I’d also underscore that this is a similar profile what you see in other HDAC inhibitors you have creatinine level increased, for instance in SAHA, it’s on the label. So we are encouraged that it’s a toxicity that can be identified and managed and the patient can remain on drug. We are also encouraged by the therapeutic window that we believe we have between 150 and 275, which gives the physicians some flexibility.

Joe Pantginis - Roth Capital Partners

Sure. That’s great. And we are looking forward to the expanded Phase I et cetera. Just a quick follow-up on 0449, there is a, I guess, you might call it a placeholder for ASCO, the title of the study is safety of the colorectal study. Could we sort of interpret that as a placeholder and that’s where we might get the data?

Mike Gray

Yes, I think, the intention is that will be a safety presentation only as of a planned interim safety look.

Operator

Your next question comes from the line of Jason Kantor with RBC Capital Markets.

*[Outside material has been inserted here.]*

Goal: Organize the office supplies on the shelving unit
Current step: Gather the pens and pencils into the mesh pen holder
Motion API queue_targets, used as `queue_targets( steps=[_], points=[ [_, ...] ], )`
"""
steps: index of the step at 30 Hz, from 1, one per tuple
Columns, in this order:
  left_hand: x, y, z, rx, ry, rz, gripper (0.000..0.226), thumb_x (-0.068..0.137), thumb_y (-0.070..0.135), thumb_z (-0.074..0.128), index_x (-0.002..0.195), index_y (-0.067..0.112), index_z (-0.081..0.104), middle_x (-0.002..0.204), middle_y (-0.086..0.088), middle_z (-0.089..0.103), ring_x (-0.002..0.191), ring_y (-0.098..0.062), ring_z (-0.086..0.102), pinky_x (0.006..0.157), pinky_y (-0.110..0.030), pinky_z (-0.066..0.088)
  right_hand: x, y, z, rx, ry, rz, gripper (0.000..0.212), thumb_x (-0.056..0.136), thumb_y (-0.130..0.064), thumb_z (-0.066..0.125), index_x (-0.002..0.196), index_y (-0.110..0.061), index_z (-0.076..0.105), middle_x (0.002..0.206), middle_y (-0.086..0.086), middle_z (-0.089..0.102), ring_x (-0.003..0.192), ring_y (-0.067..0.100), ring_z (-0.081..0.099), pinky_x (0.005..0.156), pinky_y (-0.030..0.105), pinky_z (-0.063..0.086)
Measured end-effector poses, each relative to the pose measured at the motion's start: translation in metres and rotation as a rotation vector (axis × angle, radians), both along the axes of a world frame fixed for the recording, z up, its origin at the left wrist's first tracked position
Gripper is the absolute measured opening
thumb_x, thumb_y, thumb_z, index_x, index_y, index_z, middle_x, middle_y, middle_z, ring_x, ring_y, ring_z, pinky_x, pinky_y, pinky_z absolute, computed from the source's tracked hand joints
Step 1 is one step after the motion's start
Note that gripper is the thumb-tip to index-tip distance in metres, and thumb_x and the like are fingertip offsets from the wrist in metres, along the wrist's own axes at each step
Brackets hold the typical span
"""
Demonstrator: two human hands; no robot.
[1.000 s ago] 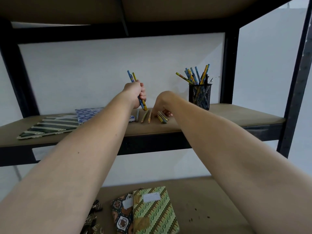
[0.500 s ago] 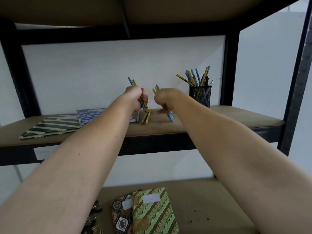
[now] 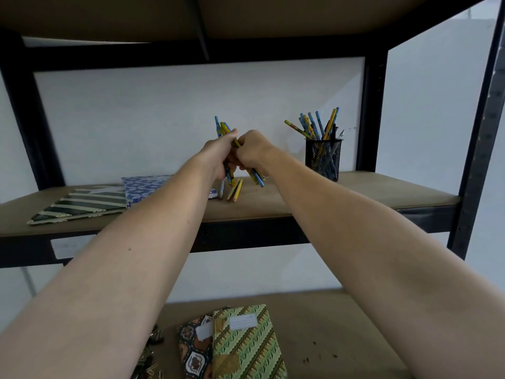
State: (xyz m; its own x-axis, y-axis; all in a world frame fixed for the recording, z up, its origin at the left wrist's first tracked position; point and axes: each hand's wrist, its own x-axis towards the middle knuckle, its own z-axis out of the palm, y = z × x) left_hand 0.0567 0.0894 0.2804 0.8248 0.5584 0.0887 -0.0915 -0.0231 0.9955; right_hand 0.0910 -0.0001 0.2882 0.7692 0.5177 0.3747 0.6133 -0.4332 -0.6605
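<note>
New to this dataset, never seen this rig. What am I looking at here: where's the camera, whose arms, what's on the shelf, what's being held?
There is no robot here. A person wears one wide-angle camera on the head, looking forward and down, so the two bare arms reaching in are their own.

They face a black-framed shelving unit. The left hand grips a bunch of blue and yellow pencils. The right hand is pressed against it, gripping more pencils whose ends stick out below.

On the middle shelf lie a few loose pencils, a striped folder, a blue patterned book and a black mesh cup full of pencils. The lower shelf holds patterned notebooks and what look like clips.
</note>
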Motion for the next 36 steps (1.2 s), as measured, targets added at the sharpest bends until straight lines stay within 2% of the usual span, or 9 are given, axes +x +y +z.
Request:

Jason Kantor - RBC Capital Markets

Is it going to be unblinded safety data and patient demographic data that we’re going to get at ASCO?

Mike Gray

I think, there will be data presented on two arms. I think, we’ll allow Genentech to present that data in a month. I don’t think we can comment further on that right now.

Jason Kantor - RBC Capital Markets

Okay. And then, you mentioned a milestone or payments from Genentech, I mean, what that was for and when that came in?

Mike Gray

Well, that was actually just I think you’re talking about my financial review, Jason. It was just a year-to-year comparison. So that was for the initiation of the advanced BCC trial which is ongoing, but that was Q1 ‘09....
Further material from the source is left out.